- _Work to be completed_: Repeat everything from the first line of the listing below through the line that contains "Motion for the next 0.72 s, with", exactly. Leave out pictures.

─── Information supplied

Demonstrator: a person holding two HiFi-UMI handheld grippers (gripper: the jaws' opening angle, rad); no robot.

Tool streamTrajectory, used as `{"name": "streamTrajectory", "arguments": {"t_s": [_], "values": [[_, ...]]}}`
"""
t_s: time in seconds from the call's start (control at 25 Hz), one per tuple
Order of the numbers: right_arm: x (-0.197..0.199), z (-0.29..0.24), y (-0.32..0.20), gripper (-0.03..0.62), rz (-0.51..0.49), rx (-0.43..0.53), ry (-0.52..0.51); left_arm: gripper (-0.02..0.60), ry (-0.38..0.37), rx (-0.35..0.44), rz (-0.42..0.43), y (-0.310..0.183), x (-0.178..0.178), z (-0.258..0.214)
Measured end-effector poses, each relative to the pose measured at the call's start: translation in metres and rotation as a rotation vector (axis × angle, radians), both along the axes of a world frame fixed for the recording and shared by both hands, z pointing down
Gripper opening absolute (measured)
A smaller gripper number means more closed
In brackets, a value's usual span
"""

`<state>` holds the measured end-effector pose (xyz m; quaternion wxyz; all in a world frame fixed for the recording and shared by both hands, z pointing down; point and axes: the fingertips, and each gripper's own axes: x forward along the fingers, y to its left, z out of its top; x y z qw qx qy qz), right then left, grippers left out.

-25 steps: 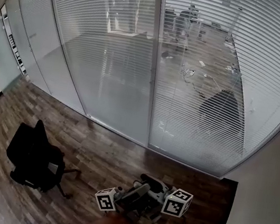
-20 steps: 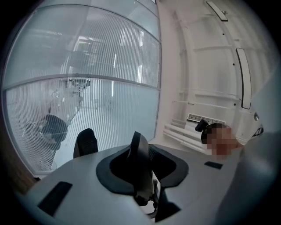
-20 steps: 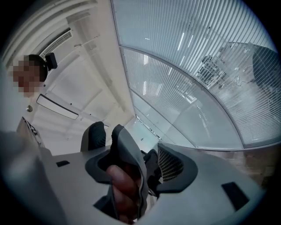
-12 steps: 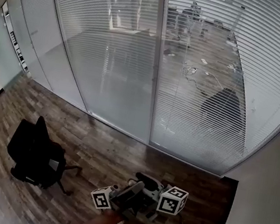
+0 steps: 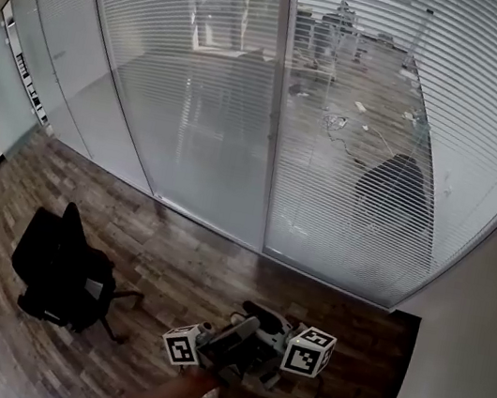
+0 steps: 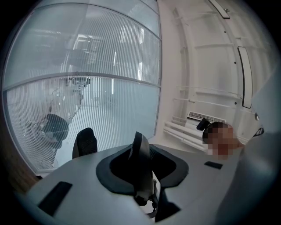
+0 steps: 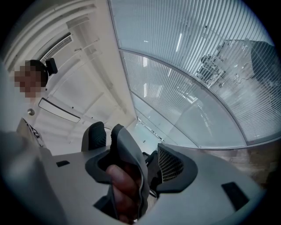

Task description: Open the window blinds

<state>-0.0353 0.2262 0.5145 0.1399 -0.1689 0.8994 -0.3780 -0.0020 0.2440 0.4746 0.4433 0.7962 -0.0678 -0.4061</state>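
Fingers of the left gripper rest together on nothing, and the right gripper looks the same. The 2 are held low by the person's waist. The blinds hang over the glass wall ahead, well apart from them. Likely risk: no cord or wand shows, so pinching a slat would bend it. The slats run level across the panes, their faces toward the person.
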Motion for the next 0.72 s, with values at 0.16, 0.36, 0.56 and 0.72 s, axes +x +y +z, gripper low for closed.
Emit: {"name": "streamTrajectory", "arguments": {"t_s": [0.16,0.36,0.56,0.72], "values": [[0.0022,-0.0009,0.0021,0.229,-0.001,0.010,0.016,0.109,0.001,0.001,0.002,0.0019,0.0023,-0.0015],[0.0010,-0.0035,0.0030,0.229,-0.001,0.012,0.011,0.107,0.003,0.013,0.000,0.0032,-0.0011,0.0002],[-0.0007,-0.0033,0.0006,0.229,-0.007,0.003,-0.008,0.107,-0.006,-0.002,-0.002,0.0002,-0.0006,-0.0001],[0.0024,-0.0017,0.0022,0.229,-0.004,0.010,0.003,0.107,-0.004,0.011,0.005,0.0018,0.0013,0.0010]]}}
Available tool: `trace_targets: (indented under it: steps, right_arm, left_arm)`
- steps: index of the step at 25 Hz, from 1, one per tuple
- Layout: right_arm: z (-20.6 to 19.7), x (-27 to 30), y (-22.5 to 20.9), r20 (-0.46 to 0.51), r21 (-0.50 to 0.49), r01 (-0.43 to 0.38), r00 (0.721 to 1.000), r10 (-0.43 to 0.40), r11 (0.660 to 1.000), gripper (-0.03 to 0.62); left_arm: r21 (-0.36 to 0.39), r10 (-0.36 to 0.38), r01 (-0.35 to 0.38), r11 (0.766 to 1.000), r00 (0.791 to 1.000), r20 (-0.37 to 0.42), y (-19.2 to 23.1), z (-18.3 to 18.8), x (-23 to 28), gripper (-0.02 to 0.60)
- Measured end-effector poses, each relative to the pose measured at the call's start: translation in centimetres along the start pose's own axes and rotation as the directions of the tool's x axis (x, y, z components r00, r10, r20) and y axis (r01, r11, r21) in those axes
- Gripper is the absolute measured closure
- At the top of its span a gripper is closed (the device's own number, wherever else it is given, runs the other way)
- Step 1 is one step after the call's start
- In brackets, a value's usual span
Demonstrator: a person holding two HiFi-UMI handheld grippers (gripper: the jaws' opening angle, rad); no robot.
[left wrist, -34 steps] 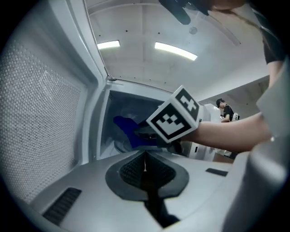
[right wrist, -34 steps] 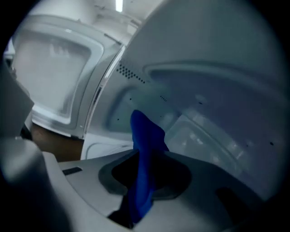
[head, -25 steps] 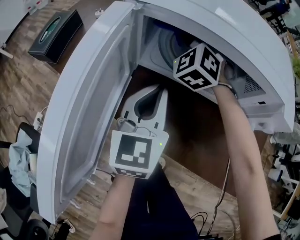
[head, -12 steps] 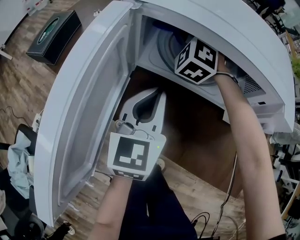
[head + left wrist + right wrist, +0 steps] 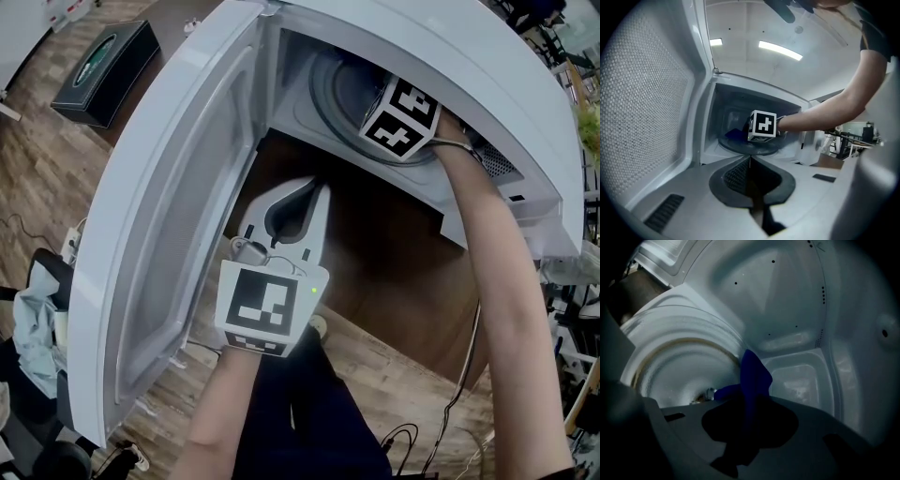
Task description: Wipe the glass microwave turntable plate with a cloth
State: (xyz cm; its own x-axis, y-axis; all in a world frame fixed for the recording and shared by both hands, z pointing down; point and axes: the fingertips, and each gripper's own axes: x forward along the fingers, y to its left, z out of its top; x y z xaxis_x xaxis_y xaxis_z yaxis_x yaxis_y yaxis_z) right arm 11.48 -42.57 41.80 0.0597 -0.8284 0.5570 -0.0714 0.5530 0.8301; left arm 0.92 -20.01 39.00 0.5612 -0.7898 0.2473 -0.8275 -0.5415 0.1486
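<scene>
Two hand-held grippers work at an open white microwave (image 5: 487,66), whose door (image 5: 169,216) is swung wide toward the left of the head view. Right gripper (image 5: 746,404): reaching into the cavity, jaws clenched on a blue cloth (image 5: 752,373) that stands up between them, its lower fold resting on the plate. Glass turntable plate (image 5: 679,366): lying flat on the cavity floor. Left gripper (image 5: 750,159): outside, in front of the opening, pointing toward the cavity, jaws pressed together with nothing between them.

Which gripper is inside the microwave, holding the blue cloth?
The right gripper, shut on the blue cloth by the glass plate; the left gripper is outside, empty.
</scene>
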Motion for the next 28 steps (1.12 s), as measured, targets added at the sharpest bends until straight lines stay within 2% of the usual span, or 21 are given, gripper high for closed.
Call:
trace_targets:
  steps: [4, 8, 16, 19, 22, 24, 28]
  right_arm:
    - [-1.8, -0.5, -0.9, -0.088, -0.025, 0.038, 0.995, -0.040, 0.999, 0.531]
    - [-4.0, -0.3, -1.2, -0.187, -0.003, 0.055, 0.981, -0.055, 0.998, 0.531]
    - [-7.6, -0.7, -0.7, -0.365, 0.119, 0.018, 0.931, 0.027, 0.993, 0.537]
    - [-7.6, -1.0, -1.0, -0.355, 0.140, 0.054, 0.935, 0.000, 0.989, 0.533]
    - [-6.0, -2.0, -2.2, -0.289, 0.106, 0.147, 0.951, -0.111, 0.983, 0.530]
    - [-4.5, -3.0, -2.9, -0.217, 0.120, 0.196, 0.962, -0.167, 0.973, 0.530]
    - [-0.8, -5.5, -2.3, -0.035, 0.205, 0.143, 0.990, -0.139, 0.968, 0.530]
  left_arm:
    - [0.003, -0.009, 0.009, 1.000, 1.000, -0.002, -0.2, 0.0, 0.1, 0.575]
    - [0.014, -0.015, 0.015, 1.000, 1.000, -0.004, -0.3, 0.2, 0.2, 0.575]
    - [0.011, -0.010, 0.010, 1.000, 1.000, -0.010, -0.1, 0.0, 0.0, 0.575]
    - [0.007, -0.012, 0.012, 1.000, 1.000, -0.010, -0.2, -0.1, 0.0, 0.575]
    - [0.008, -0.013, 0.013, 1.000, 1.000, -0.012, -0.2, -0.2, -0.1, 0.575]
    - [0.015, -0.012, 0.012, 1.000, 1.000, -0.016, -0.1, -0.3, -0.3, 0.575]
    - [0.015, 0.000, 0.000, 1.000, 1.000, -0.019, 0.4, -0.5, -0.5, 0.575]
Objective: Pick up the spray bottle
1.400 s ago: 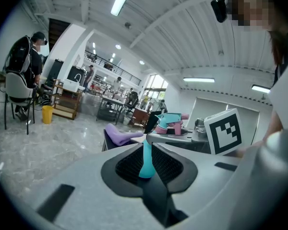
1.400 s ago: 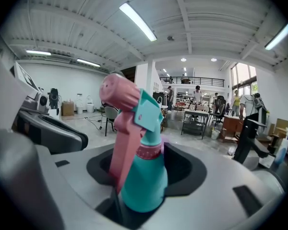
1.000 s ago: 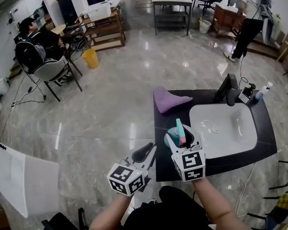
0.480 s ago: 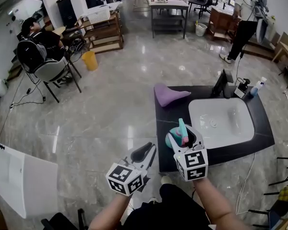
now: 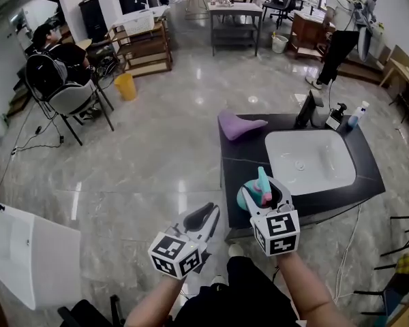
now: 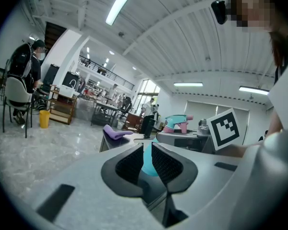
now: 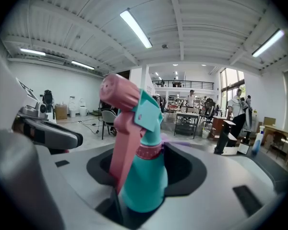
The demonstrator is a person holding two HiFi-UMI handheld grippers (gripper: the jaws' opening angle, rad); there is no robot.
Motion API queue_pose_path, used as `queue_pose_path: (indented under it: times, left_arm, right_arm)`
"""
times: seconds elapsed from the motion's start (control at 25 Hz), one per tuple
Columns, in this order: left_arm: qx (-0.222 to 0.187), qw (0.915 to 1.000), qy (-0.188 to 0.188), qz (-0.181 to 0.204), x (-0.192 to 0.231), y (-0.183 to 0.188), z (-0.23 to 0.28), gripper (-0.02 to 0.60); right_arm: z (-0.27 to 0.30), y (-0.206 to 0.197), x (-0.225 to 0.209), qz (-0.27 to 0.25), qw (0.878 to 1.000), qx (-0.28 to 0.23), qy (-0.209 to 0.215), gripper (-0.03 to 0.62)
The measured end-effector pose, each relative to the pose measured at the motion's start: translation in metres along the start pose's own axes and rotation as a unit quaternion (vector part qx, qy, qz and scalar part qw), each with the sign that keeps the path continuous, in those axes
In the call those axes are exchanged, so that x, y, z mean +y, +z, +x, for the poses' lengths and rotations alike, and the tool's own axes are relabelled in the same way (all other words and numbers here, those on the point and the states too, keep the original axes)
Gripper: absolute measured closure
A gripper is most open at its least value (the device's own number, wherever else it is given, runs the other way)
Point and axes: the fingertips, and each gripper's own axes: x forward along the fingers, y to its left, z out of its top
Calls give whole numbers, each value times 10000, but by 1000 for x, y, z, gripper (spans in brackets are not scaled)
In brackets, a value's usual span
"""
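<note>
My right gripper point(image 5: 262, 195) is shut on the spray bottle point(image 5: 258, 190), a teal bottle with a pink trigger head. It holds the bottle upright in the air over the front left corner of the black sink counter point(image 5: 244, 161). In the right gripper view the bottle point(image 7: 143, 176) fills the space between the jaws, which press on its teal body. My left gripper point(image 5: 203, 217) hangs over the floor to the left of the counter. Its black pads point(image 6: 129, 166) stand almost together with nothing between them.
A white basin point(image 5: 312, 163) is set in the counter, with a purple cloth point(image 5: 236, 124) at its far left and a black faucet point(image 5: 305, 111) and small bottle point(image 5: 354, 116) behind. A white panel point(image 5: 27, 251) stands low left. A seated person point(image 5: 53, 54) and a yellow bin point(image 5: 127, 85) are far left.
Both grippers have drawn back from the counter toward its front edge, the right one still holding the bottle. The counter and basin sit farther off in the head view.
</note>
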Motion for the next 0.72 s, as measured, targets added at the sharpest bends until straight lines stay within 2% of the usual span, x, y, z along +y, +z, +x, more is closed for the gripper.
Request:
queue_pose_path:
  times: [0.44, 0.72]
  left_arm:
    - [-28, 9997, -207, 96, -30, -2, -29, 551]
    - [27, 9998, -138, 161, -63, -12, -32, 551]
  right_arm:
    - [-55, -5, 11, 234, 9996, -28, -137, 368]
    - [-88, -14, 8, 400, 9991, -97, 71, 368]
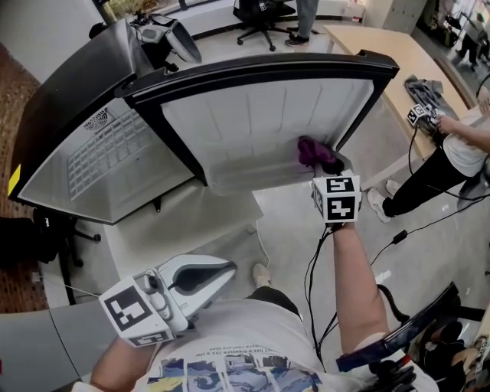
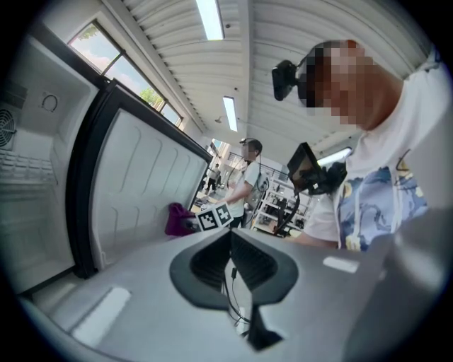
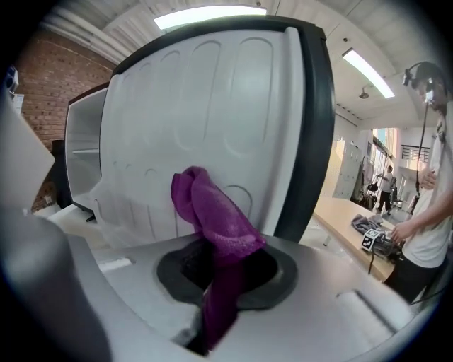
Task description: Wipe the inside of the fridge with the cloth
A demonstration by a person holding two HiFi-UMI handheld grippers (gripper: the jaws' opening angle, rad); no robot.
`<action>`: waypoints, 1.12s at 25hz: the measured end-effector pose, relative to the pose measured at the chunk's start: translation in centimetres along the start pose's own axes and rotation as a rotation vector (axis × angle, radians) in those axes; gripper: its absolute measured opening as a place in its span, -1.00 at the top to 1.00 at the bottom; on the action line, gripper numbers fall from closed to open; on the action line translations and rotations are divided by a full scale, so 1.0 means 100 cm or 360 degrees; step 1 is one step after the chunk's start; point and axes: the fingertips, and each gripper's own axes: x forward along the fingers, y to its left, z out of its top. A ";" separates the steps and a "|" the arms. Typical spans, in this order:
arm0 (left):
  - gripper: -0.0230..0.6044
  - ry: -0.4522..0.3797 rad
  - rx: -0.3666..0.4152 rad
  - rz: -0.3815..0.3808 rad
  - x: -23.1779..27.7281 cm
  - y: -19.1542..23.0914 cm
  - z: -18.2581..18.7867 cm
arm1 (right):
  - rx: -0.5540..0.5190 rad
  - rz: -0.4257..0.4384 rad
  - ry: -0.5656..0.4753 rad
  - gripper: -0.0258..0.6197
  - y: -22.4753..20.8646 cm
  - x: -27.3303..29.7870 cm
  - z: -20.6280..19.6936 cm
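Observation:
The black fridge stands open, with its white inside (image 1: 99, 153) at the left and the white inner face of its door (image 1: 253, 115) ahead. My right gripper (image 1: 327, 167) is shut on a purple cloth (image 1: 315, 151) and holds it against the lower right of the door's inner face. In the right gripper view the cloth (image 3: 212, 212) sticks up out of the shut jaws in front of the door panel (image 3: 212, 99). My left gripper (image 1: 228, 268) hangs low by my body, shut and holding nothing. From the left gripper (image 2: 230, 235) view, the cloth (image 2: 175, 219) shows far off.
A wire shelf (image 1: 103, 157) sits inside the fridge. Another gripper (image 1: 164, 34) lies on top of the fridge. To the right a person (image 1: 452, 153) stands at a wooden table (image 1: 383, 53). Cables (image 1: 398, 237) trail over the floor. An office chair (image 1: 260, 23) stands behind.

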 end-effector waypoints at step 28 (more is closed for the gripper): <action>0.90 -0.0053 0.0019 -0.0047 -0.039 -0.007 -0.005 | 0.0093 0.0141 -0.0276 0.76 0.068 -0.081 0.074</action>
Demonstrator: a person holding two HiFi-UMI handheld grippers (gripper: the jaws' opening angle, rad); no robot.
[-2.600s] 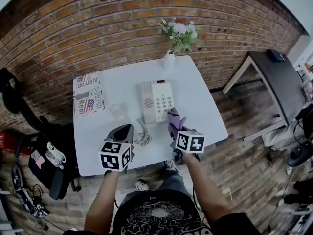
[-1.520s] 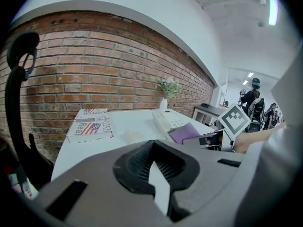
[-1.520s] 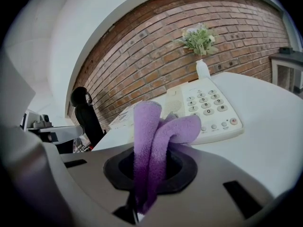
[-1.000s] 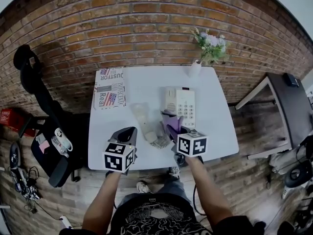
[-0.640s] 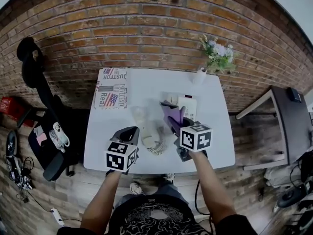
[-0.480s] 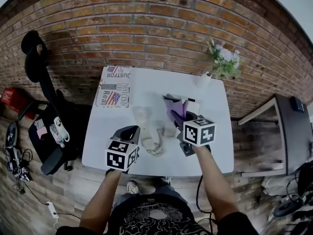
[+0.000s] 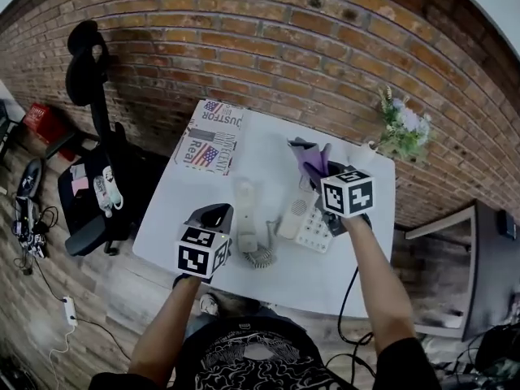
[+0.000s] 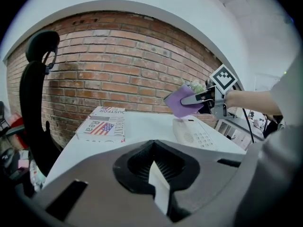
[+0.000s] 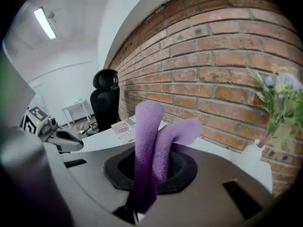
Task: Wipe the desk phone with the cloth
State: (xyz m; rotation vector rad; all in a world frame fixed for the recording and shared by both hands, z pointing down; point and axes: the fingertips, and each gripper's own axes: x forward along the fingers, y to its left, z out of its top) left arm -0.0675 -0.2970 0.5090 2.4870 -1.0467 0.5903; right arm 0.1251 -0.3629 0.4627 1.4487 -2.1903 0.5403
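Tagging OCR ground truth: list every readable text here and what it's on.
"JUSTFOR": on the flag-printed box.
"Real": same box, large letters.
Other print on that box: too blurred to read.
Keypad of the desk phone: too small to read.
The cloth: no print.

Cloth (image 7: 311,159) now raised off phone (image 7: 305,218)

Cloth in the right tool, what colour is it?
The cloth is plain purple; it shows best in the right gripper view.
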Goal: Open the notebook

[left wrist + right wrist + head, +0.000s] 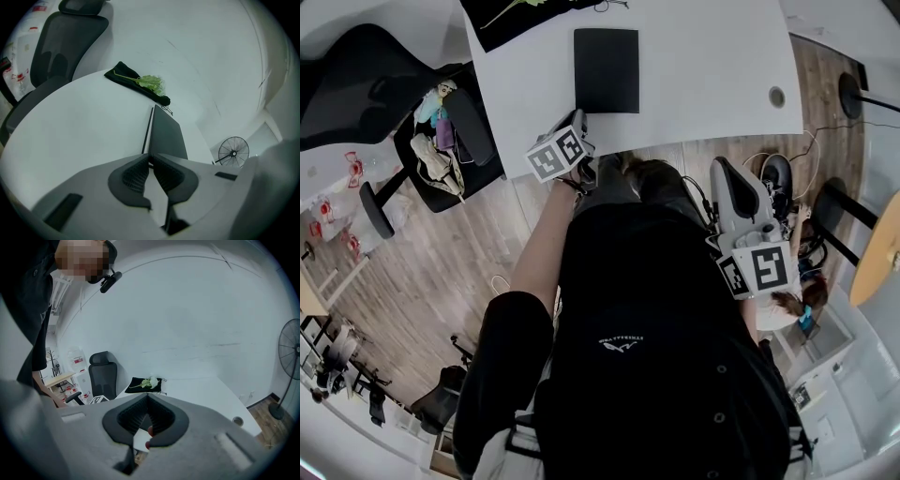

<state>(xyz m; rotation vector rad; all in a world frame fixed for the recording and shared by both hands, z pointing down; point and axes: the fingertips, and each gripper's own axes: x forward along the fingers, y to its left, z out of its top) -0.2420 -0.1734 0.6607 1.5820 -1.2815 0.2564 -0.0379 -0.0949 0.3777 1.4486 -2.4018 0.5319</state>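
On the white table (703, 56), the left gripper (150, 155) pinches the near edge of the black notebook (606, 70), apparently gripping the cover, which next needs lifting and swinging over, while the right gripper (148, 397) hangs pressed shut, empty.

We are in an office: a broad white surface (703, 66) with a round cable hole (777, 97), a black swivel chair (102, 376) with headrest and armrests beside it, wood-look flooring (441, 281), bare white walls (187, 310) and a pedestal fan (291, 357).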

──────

- _Your response_:
Demonstrator: a person holding two HiFi-UMI handheld grippers (gripper: the jaws' opening angle, rad); no robot.

Tool streamTrajectory, used as `{"name": "streamTrajectory", "arguments": {"t_s": [_], "values": [[_, ...]]}}`
"""
t_s: time in seconds from the call's start (control at 25 Hz), one per tuple
Order of the numbers: right_arm: x (-0.197..0.199), z (-0.29..0.24), y (-0.32..0.20), gripper (-0.03..0.62), rz (-0.51..0.49), rx (-0.43..0.53), ry (-0.52..0.51); left_arm: gripper (-0.02..0.60), ry (-0.38..0.37), rx (-0.35..0.44), rz (-0.42..0.43), y (-0.310..0.183), x (-0.178..0.178), z (-0.258..0.214)
Measured end-effector poses, each relative to the pose measured at the call's start: translation in metres and rotation as a rotation vector (axis × angle, radians), both along the axes of a world frame fixed for the recording and shared by both hands, z pointing down
Gripper opening absolute (measured)
A smaller gripper number means more closed
In brackets, a value's usual span
"""

`<state>` holds the measured end-effector pose (xyz m; quaternion wxyz; all in a world frame fixed for the recording and shared by both hands, z pointing down; point and axes: the fingertips, and each gripper's own axes: x forward along the fingers, y to its left, z out of its top; x y z qw qx qy qz), right then left, grippers left out.

-25 steps: 
-20 steps: 
-20 steps: 
-12 steps: 
+0 steps: 
+0 steps: 
+0 steps: 

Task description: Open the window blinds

<state>-0.0353 0.2262 0.5145 0.1399 -0.1689 0.8994 -0.3780 -0.0020 0.2440 0.4746 0.4433 0.7962 -0.0678 -0.4061</state>
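Fingers of the left gripper rest together on nothing, and the right gripper looks the same. The 2 are held low by the person's waist. The blinds hang over the glass wall ahead, well apart from them. Likely risk: no cord or wand shows, so pinching a slat would bend it. The slats run level across the panes, their faces toward the person.
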Motion for the next 0.72 s, with values at 0.16, 0.36, 0.56 and 0.72 s, axes +x +y +z, gripper low for closed.

No more work remains for this exercise.